Work item
Everything in the listing below must be set down again exactly, apart from the pictures.

START Provided material

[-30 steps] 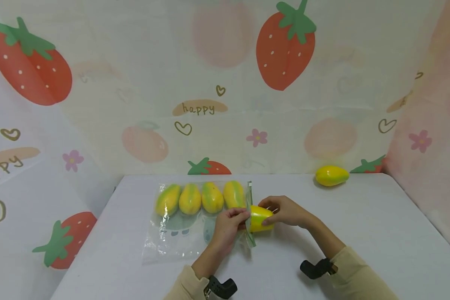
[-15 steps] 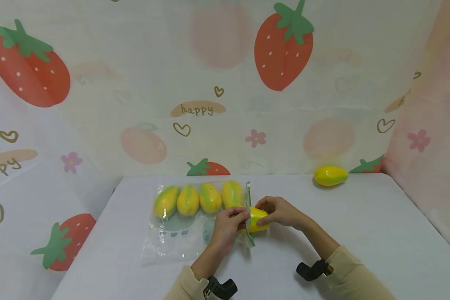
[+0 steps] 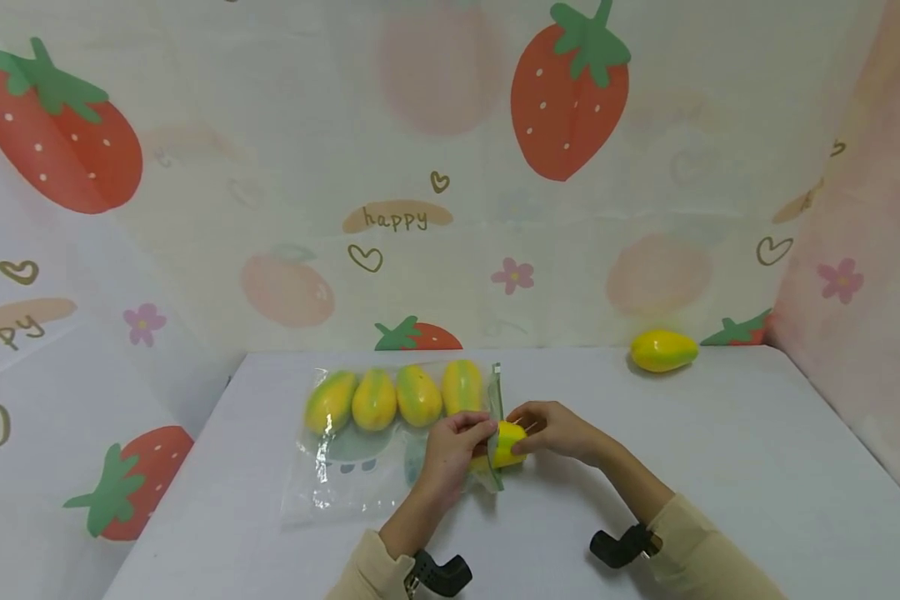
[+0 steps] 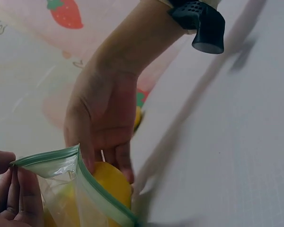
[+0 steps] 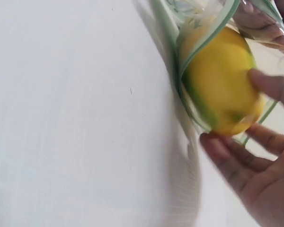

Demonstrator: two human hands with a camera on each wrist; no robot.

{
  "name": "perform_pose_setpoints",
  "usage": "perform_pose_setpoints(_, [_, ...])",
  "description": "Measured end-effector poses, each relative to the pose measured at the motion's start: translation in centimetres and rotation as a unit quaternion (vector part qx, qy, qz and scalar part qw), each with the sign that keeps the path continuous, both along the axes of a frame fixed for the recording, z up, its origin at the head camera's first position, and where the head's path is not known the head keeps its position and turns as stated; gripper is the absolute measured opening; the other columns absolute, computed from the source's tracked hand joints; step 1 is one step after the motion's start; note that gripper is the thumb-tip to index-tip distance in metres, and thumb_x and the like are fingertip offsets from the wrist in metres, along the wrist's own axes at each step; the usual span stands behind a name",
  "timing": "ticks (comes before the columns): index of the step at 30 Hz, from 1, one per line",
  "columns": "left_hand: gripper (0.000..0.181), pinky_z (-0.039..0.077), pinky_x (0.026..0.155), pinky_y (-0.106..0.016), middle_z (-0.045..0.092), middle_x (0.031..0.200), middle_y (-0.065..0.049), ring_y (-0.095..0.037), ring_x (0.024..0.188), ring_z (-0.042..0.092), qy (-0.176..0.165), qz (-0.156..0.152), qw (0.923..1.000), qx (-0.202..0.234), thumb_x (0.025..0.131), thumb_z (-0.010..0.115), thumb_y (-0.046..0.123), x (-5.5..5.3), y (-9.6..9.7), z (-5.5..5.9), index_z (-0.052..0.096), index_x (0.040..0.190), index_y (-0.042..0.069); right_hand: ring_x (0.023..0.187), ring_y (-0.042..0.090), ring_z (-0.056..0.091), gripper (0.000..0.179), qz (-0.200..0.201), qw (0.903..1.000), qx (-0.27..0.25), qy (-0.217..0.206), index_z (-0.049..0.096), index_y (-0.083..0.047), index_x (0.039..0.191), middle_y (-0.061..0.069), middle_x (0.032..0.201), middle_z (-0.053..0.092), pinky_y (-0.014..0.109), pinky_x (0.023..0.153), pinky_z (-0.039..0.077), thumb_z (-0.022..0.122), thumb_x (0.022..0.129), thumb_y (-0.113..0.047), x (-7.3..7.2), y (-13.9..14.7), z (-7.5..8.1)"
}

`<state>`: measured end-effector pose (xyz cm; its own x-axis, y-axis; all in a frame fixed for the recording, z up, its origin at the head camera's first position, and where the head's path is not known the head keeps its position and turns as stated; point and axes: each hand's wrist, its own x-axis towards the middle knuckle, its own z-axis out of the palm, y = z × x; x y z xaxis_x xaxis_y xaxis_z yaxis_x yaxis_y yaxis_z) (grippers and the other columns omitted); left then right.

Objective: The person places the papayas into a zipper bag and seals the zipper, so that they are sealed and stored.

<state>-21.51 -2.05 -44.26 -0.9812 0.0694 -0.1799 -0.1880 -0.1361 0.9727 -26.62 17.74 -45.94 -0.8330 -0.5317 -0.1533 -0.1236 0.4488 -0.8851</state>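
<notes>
The left hand (image 3: 450,454) and the right hand (image 3: 566,429) are positioned at the mouth of a clear zip bag (image 3: 345,500), which lies on a white desk (image 3: 720,433). Nearest to where I stand are the cream sleeves (image 3: 712,550) (each with a black wrist device (image 3: 442,575) near its cuff). Left hand: thumb and fingers pinch the bag's edge beside the green zip strip (image 4: 47,156), and the mouth gapes. Right hand: thumb on one side, fingers on the other, pinching the rounded outer end of a yellow fruit (image 3: 508,446). This fruit, streaked with green, sits partly inside the bag and partly outside; the zip strip passes around its body, and the outer end faces right.

Further back, four more fruits (image 3: 419,396) lie side by side in a row inside the bag, along its far edge, visible through the plastic. A blue-green print marks the bag in front of them. Beyond the right hand, well apart from the bag, a loose fruit (image 3: 663,350) rests on its side near the desk's rear edge. Behind it hangs a pale backdrop (image 3: 562,308), printed with strawberries, flowers, hearts and the word "happy".
</notes>
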Motion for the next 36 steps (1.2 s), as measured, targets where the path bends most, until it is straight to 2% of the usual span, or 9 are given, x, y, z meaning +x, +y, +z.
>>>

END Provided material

Final answer
[-30 steps] 
[-15 steps] 
[+0 steps] 
[+0 steps] 
[+0 steps] 

Demonstrator: two human hands with a camera on each wrist; no robot.

{
  "name": "perform_pose_setpoints",
  "usage": "perform_pose_setpoints(_, [_, ...])",
  "description": "Measured end-effector poses, each relative to the pose measured at the motion's start: translation in centimetres and rotation as a unit quaternion (vector part qx, qy, qz and scalar part qw), each with the sign that keeps the path continuous, both along the axes of a frame fixed for the recording, z up, its origin at the head camera's first position, and where the head's path is not known the head keeps its position and turns as stated; gripper is the absolute measured opening; the other columns absolute, computed from the source's tracked hand joints; step 1 is one step after the motion's start; note that gripper is the thumb-tip to index-tip distance in metres, and thumb_x and the like are fingertip offsets from the wrist in metres, along the wrist's own axes at each step; the usual span stands behind a name",
  "timing": "ticks (comes before the columns): index of the step at 30 Hz, from 1, one per line",
  "columns": "left_hand: gripper (0.000..0.181), pinky_z (-0.039..0.077), pinky_x (0.026..0.155), pinky_y (-0.106..0.016), middle_z (-0.045..0.092), middle_x (0.031..0.200), middle_y (-0.065..0.049), ring_y (-0.095..0.037), ring_x (0.024..0.188), ring_z (-0.042..0.092), qy (-0.176..0.165), qz (-0.156..0.152), qw (0.923..1.000), qx (-0.202..0.234), thumb_x (0.025..0.131), thumb_z (-0.010..0.115), thumb_y (-0.046..0.123), x (-5.5..5.3), y (-9.6..9.7), z (-5.5..5.9), index_z (-0.052..0.096), index_x (0.040..0.190), index_y (-0.042..0.069); right_hand: ring_x (0.023..0.187), ring_y (-0.042..0.090), ring_z (-0.056..0.091), gripper (0.000..0.179), qz (-0.200..0.201), qw (0.903..1.000), qx (-0.27..0.25), qy (-0.217..0.206), index_z (-0.049..0.096), index_y (-0.083..0.047), index_x (0.039..0.191), middle_y (-0.061..0.069), middle_x (0.032..0.201), middle_z (-0.053..0.092), pinky_y (-0.014..0.109), pinky_x (0.023..0.153), pinky_z (-0.039..0.077), thumb_z (-0.022..0.122), thumb_x (0.022..0.129), thumb_y (-0.113..0.047), x (-7.3..7.2), y (-13.9..14.7), z (-7.5..8.1)"
}

`<state>`: measured end-effector pose (xyz cm; its own x-axis, y-axis; all in a frame fixed for the recording, z up, its origin at the head camera's first position, and where the head's path is not known the head keeps its position and turns as stated; point and axes: each hand's wrist, its own x-axis towards the middle knuckle, its own z-axis out of the palm, y = z × x; x y z xaxis_x xaxis_y xaxis_z yaxis_x yaxis_y yaxis_z) (grippers and the other columns omitted); left then right.

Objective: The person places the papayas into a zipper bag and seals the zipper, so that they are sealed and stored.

<state>-21.51 -2.05 -44.26 -0.9812 0.0694 -0.1799 -0.1880 -0.1361 0.9727 -26.62 17.74 -45.94 -0.8330 -0.5317 -0.1533 -0.1236 0.4488 -0.8851</state>
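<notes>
The left hand (image 3: 450,454) and the right hand (image 3: 566,429) are positioned at the mouth of a clear zip bag (image 3: 345,500), which lies on a white desk (image 3: 720,433). Nearest to where I stand are the cream sleeves (image 3: 712,550) (each with a black wrist device (image 3: 442,575) near its cuff). Left hand: thumb and fingers pinch the bag's edge beside the green zip strip (image 4: 47,156), and the mouth gapes. Right hand: thumb on one side, fingers on the other, pinching the rounded outer end of a yellow fruit (image 3: 508,446). This fruit, streaked with green, sits partly inside the bag and partly outside; the zip strip passes around its body, and the outer end faces right.

Further back, four more fruits (image 3: 419,396) lie side by side in a row inside the bag, along its far edge, visible through the plastic. A blue-green print marks the bag in front of them. Beyond the right hand, well apart from the bag, a loose fruit (image 3: 663,350) rests on its side near the desk's rear edge. Behind it hangs a pale backdrop (image 3: 562,308), printed with strawberries, flowers, hearts and the word "happy".
</notes>
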Motion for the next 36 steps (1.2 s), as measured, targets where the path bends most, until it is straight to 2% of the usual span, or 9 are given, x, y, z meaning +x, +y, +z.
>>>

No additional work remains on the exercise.